■ Information shown
┄┄┄┄┄┄┄┄┄┄┄┄┄┄┄┄┄┄┄┄

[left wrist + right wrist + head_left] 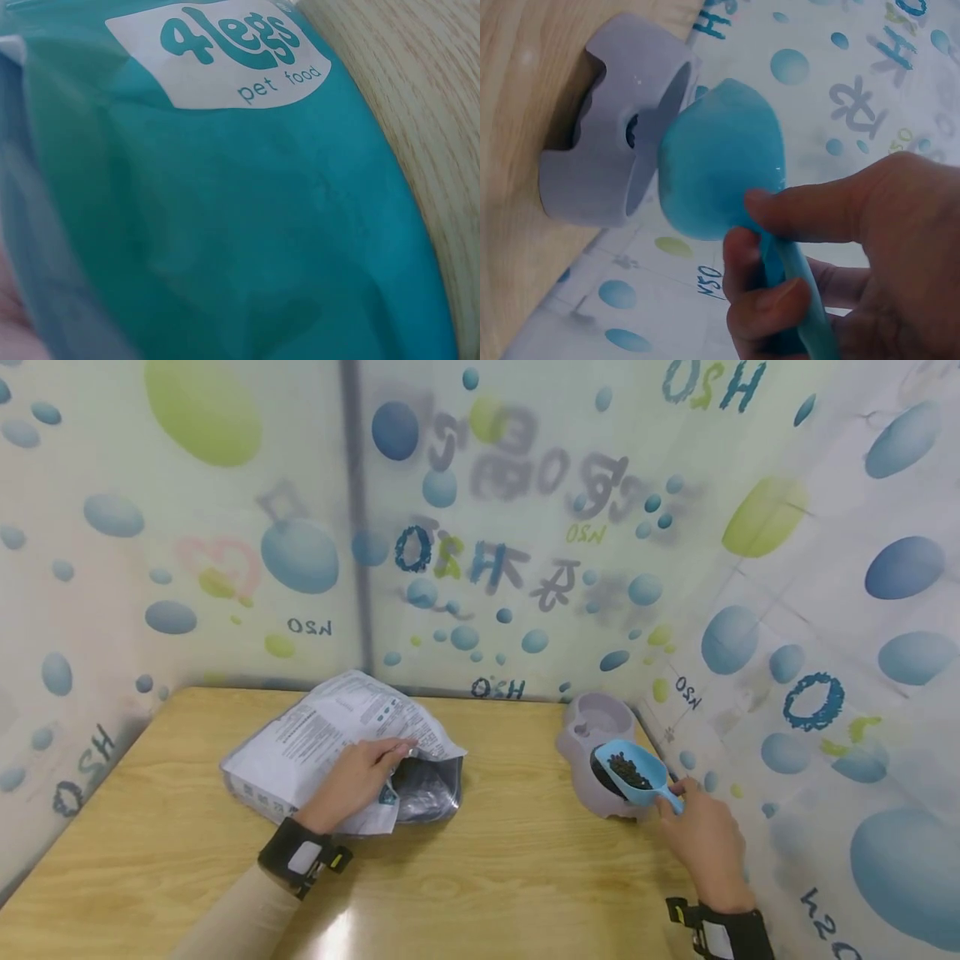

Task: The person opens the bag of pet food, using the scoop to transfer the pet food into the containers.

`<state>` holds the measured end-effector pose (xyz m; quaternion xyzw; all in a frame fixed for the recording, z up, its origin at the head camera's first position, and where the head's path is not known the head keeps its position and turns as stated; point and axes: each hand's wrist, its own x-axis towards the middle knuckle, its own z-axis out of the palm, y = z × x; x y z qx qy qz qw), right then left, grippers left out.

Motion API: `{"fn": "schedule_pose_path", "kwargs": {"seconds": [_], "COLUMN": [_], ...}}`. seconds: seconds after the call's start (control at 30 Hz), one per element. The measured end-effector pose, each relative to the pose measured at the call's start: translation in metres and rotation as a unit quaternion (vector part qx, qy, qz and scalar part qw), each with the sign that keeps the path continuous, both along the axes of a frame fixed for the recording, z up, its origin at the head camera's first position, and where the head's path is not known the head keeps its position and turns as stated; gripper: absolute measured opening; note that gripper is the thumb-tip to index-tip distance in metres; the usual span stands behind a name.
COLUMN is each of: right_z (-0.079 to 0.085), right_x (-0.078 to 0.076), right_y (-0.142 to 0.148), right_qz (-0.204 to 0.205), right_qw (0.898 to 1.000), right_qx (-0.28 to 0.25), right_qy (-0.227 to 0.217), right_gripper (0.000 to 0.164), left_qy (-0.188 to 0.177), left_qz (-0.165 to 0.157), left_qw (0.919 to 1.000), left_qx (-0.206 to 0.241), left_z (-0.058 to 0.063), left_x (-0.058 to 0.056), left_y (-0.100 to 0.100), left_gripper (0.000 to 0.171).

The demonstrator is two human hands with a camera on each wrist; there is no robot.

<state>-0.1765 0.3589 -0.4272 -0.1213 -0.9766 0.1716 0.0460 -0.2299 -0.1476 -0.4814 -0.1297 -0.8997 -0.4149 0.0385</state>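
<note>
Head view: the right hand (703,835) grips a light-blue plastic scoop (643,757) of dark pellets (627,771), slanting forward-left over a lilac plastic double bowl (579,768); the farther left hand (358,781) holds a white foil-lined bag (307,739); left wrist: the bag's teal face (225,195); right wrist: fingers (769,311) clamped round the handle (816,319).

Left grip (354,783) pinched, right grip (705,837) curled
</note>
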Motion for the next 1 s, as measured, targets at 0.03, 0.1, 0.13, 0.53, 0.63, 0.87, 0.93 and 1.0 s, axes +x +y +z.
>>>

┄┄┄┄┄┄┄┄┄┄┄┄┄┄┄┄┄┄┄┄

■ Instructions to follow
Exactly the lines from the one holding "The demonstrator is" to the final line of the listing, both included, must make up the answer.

■ Solution for this exercise
The demonstrator is two human hands with a camera on each wrist; there is no robot.

<state>-0.1765 0.3589 -0.4272 -0.1213 -0.9766 0.1716 0.0460 -0.2299 -0.1476 -0.4814 -0.1297 -0.8997 -0.4149 0.0385</state>
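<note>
Head view: the right hand (703,835) grips a light-blue plastic scoop (643,757) of dark pellets (627,771), slanting forward-left over a lilac plastic double bowl (579,768); the farther left hand (358,781) holds a white foil-lined bag (307,739); left wrist: the bag's teal face (225,195); right wrist: fingers (769,311) clamped round the handle (816,319).

Left grip (354,783) pinched, right grip (705,837) curled
</note>
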Motion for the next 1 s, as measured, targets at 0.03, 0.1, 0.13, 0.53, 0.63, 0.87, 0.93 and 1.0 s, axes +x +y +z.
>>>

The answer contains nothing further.